I've never met either of the Miliband brothers, though I wrote to David Miliband on behalf of the Jewish Socialists' Group complaining about the denial of visas to a Palestinian under-19 football team who had been invited to train and play a couple of friendlies in this country. I don't know what the Foreign Secretary thought about my arguments for welcoming such contacts, as he passed the matter on to some Foreign and Commonwealth Office civil servant who stuck to the technicalities of applying for and issuing visas. Well, Miliband was new to the job, and perhaps he did not want to discuss an issue that would not help his position in government.

I was introduced to the Milibands' mother, Ralph Miliband's widow Marion some years ago, oddly enough at a meeting about the Middle East, in Brussels. (Perhaps she would have made a better Foreign Secretary than her son David). She was asking me whether people still read Ralph Miliband's books. It occurred to me afterwards that contrary to Jewish mother stereotypes she had not said anything about her sons, who were already prominent in the Labour Party.

The joke used to be that Ralph Miliband had written books arguing that socialism was nothing to with parliament and the Labour Party, and his two sons had loyally set out to prove the old man right. I see Len McCluskey has used that gag already. http://www.unite4len.co.uk/len-mccluskey-ralph-miliband-lecture/

I missed the chance to meet Ralph back in 1982, when he attended a meeting in County Hall to protest the war in Lebanon, bringing with him the Belgian Jewish scholar Marcel Liebman (author of Leninism Under Lenin). 

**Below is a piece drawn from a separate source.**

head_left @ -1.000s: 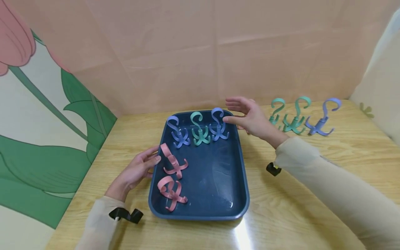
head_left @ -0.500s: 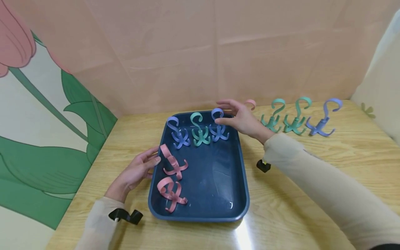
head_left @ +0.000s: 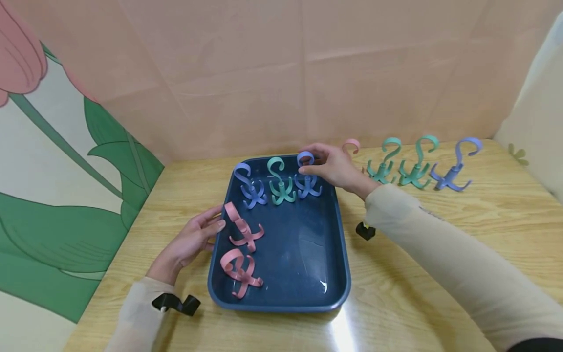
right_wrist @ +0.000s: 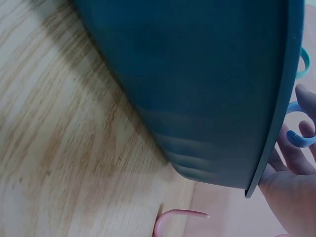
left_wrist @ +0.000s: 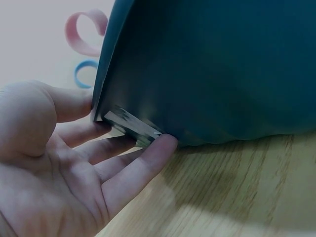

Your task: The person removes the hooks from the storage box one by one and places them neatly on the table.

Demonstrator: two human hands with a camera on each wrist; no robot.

Friends who studied under Ralph Miliband at Leeds speak of his "warmth", and "inspiration", saying he was fair and encouraging even when you disagreed with him.  More surprisingly, even a former Thatcher aide is disgusted with the Daily Mail and praises Ralph's integrity:
http://www.theguardian.com/politics/2013/oct/02/thatcher-ally-daily-mail-ralph-miliband-lies

But then, let's face it, this is not really just a row about the Milibands, father and sons, nor the leadership of the Labour Party.  When even Tories like Cameron and Michael Hesseltine are uneasy about what the Mail has done, we may sense it has gone too far, but it has not strayed far from the direction it has always gone.  

Defending its claim that Ralph Miliband "hated Britain", the Mail now says, "... what is blindingly clear from everything he wrote throughout his life is that he had nothing but hatred for the values, traditions and institutions — including our great schools, the Church, the Army and even the Sunday papers — that made Britain the safe and free nation in which he and his family flourished."

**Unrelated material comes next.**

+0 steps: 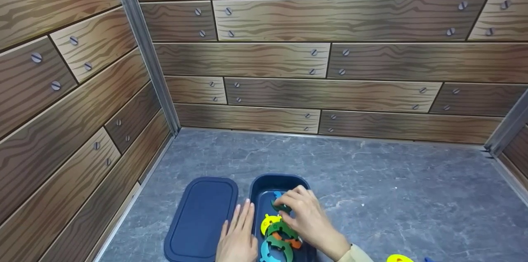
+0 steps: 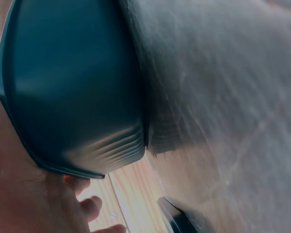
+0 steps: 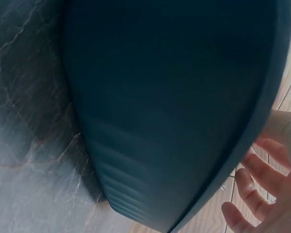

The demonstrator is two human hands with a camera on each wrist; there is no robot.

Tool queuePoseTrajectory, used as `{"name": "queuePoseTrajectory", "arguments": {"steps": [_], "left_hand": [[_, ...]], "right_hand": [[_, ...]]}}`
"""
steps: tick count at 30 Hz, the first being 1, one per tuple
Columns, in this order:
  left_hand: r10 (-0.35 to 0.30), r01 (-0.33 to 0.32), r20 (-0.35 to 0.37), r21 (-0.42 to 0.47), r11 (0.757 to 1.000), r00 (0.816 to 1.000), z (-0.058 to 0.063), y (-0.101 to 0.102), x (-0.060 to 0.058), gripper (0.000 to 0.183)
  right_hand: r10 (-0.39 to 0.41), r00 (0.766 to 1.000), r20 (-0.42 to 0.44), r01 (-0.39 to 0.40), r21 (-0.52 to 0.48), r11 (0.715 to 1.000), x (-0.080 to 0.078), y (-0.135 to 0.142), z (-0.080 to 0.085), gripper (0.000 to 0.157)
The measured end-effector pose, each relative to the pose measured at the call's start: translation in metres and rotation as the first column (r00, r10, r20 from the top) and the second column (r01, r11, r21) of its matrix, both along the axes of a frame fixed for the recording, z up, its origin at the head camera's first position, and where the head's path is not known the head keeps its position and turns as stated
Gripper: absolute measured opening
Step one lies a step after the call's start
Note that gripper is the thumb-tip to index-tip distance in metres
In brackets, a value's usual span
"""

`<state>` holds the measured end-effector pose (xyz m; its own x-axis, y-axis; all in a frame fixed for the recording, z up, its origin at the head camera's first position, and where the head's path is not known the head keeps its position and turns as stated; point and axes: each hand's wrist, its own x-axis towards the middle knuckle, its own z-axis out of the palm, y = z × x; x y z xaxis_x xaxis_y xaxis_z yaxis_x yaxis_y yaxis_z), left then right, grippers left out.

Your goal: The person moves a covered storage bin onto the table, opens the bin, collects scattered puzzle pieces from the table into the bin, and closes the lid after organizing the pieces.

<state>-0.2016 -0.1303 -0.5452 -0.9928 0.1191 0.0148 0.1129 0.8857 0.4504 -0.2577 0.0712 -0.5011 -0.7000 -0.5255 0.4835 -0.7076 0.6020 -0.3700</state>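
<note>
A dark blue rectangular box (image 1: 259, 187) holds several flat, curved toy pieces, among them a yellow piece (image 1: 269, 224), an orange piece (image 1: 295, 243) and a light blue piece (image 1: 268, 254). My right hand (image 1: 307, 218) reaches in over the right rim, thumb and forefinger pinching a dark green curved piece (image 1: 281, 207) near the far end. Fingers straight, my left hand (image 1: 239, 235) rests along the box's left rim. In both wrist views the box's outer wall (image 2: 77, 87) fills much of the picture and hides the pieces inside.
A dark blue lid (image 1: 202, 216) lies flat to the left of the box. At the bottom right edge, a yellow piece (image 1: 399, 258) and a blue piece (image 1: 429, 259) lie on the grey marbled table (image 1: 371, 179). Wood-patterned panels (image 1: 264, 60) wall in the back and sides.
</note>
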Motion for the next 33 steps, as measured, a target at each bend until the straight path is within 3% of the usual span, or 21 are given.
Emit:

With the Tory party holding its conference yards from where the Peterloo massacre took place, we might remember with what struggles and sacrifice such freedoms and rights as we still enjoy were really won, and note the British traditions and institutions which are not part of the Daily Mail list, such as our trade unions, our right to protest, our co-operatives and the NHS, and yes, the socialism developed here by Owen and William Morris, and the immigrants Fred Engels and Karl Marx. In other words, the Britain that the Mail hates!

Because there are two different, opposed Britains, or as another immigrant's son recognised, in a phrase recently adopted but seemingly misunderstood, Two Nations. Or two classes, to be correct.

Many people probably know that it was the Daily Mail which used the so-called Zinoviev Letter to attack Labour, referring to "instructions" given the Socialists by their supposed "Masters" in Moscow. We might also point out that the slogan "For King and Country" which ran at the masthead of the Mail for many years was originally the headline for an editorial attacking the miners and trade unions in 1926. That editorial did not appear because the Mail's printworkers back then refused to print it, and that was how they joined the General Strike.

Conditions have changed, but the sides are the same. Once again our enemies want to denounce opponents as traitors and outlaws, as they wrap their greed for profit in the flag.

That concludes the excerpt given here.